## [What is needed]
Would you return, word for word, the lines of the data below from the line with "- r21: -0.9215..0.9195" through the line with "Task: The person", and no others?

Stored dataset items
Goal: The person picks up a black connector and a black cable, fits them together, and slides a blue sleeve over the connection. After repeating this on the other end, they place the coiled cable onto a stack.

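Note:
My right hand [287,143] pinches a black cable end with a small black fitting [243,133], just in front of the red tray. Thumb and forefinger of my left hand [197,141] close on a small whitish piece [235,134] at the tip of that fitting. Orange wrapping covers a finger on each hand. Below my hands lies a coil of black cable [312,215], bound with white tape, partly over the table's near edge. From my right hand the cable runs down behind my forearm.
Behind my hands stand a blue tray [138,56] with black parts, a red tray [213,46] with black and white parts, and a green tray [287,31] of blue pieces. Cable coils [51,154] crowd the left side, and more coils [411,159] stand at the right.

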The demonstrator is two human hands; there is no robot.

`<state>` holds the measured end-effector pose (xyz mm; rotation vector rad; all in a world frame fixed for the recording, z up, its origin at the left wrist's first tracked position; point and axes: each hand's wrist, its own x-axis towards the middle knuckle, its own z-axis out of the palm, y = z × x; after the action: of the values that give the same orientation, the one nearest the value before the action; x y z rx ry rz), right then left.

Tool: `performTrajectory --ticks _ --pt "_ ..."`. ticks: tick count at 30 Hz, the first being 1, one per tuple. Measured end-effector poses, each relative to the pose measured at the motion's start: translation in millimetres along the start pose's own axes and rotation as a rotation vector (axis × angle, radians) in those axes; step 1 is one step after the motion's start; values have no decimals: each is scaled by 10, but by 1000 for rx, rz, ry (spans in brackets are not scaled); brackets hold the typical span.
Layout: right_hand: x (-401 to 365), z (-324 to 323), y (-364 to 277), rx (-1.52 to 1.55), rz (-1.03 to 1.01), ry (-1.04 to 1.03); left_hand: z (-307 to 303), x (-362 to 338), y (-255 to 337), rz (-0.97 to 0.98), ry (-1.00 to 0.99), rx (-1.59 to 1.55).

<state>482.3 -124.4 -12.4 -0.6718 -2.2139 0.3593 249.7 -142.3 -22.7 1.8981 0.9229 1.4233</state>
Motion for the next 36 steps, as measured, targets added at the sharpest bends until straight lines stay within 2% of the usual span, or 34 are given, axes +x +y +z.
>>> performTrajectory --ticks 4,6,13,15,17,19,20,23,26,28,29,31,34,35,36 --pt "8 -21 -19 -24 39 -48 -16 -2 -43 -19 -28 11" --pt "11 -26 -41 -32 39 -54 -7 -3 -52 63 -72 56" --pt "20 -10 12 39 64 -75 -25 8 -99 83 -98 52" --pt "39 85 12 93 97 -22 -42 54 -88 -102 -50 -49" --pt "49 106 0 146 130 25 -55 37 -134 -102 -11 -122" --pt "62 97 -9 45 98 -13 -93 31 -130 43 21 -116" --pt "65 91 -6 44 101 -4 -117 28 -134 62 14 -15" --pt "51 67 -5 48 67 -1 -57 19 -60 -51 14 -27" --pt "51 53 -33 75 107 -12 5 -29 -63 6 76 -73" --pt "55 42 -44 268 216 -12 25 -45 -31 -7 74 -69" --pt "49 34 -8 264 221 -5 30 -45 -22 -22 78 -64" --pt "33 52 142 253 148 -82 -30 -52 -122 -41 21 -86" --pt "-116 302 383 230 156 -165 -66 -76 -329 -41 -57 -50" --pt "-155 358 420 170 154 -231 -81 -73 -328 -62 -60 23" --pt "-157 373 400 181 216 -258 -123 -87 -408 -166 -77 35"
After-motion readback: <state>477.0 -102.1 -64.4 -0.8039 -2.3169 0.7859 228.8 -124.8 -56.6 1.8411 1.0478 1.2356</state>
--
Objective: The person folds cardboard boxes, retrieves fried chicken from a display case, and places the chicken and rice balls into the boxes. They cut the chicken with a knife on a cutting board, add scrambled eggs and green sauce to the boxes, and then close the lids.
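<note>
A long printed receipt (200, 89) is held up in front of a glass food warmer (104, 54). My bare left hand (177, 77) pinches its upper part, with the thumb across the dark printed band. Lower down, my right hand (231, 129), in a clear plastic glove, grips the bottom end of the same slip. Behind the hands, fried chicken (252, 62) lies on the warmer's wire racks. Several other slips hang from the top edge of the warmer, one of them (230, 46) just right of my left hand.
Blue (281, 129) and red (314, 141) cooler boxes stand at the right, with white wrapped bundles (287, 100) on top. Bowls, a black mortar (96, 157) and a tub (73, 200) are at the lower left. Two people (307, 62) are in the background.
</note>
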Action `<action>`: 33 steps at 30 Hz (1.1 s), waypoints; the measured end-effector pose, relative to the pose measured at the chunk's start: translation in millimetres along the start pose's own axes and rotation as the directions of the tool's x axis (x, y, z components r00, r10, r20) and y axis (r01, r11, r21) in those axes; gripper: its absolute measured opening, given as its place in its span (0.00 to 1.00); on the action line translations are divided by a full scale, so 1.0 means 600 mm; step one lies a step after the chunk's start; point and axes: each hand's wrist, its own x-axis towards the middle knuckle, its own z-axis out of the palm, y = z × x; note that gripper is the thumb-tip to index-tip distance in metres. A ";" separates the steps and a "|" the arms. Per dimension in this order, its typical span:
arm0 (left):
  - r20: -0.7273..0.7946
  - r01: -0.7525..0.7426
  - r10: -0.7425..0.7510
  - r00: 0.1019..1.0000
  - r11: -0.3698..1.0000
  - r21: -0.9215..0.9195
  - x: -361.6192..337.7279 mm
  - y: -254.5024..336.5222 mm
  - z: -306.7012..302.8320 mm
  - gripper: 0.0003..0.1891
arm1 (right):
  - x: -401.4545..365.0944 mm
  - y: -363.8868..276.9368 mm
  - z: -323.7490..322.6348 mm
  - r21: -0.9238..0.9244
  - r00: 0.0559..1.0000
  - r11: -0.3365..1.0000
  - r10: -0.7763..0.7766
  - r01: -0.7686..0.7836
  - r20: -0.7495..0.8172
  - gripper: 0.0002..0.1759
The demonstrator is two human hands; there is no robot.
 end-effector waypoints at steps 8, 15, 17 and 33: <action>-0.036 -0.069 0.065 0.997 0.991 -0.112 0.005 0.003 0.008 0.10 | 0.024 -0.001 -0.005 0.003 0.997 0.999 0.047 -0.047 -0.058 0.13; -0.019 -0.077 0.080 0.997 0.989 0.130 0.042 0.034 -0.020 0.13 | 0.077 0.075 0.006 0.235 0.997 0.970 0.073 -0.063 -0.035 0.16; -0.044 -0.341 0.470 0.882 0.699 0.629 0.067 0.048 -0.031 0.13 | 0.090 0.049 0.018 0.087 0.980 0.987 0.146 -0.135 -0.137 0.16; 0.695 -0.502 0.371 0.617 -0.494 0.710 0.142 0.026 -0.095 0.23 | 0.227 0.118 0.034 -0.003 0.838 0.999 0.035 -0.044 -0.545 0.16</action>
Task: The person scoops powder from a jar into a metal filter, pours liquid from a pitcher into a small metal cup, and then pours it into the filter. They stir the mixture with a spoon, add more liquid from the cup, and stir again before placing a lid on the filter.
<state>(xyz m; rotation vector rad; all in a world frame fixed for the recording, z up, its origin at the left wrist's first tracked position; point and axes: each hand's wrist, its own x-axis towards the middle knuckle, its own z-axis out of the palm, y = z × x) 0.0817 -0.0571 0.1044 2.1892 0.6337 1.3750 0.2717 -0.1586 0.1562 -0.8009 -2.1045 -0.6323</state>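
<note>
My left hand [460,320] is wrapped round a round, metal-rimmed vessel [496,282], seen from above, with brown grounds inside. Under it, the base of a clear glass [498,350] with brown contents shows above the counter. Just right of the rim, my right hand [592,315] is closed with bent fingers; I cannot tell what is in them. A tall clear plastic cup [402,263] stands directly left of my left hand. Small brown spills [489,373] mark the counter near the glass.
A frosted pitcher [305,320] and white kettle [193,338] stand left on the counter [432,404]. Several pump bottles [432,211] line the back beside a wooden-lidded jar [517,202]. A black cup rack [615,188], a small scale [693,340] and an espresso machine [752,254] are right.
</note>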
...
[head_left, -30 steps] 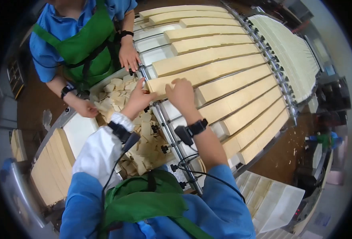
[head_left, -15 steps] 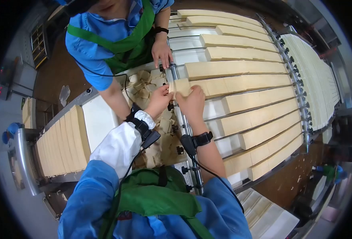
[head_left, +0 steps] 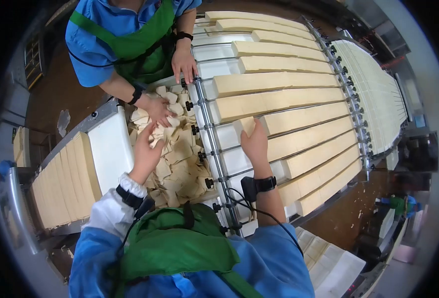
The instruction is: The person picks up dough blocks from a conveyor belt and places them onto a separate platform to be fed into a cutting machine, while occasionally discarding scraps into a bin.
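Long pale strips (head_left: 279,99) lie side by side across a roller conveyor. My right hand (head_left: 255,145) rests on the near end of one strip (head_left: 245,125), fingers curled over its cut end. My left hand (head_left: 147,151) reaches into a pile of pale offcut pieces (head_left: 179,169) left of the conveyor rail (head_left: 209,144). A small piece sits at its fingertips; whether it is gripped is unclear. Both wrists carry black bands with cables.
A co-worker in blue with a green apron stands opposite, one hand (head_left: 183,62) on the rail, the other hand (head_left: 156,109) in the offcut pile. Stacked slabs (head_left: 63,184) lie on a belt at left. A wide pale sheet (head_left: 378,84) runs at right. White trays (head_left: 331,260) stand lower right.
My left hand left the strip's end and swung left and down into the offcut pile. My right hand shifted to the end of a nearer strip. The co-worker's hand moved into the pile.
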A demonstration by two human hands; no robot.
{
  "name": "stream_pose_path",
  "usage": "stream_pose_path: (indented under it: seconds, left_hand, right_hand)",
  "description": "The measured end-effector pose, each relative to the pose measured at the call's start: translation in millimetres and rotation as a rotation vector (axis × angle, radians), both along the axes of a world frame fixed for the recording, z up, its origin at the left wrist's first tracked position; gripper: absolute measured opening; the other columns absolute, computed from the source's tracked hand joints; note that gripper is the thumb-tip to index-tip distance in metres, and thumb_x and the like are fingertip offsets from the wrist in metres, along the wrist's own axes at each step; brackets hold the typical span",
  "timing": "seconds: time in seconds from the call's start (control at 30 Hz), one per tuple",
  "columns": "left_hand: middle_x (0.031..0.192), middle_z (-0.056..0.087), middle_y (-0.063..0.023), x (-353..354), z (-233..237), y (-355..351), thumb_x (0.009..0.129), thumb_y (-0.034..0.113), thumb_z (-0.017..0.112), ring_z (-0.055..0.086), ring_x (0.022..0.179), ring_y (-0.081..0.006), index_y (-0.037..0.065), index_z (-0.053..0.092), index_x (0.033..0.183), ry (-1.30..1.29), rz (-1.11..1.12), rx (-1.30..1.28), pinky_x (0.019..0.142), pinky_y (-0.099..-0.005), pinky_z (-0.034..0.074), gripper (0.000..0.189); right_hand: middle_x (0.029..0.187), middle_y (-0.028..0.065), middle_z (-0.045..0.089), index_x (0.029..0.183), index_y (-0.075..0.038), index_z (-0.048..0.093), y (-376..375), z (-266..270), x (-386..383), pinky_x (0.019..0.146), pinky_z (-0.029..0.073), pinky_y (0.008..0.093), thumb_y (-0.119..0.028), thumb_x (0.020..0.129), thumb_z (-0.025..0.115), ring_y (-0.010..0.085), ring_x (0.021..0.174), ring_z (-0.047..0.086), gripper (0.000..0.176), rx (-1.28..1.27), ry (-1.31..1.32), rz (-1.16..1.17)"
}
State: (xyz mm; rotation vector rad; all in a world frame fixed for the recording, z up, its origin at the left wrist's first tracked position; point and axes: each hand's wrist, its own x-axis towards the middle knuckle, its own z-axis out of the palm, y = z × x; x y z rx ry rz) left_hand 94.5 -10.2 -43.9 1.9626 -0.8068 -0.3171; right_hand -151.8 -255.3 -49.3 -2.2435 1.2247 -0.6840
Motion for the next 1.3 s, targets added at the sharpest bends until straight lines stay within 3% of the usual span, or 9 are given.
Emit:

## [Solution]
  - r21: -0.9215..0.9195
  - x: -361.6192..337.7279 mm
  - y: -254.5024..336.5222 mm
  - z: -306.7012..302.8320 mm
  - gripper: 0.0003..0.1891
arm1 (right):
  - x: -401.4545..365.0944 mm
  - y: -363.8868..276.9368 mm
  - z: -323.7490..322.6348 mm
  - r21: -0.9238..0.9244
  - r00: 0.0559..1.0000
  - r11: -0.3365..1.0000
  - r10: -0.7763..0.7766
  - r01: -0.7686..0.7836
  - r20: -0.7495..0.8172
  - gripper: 0.0002..0.1759
The demonstrator is two human hands; there is no robot.
 end-effector waypoints at steps 8, 15, 17 and 33: <action>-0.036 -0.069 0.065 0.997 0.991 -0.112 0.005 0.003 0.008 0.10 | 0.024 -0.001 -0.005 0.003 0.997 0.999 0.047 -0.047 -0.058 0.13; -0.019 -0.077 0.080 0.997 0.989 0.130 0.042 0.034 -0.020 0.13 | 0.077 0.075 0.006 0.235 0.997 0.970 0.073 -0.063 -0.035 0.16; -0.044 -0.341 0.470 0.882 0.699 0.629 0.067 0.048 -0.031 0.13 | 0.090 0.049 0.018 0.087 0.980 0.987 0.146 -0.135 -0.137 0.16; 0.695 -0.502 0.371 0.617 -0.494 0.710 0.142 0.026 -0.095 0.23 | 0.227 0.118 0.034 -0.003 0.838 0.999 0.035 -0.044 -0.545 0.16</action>
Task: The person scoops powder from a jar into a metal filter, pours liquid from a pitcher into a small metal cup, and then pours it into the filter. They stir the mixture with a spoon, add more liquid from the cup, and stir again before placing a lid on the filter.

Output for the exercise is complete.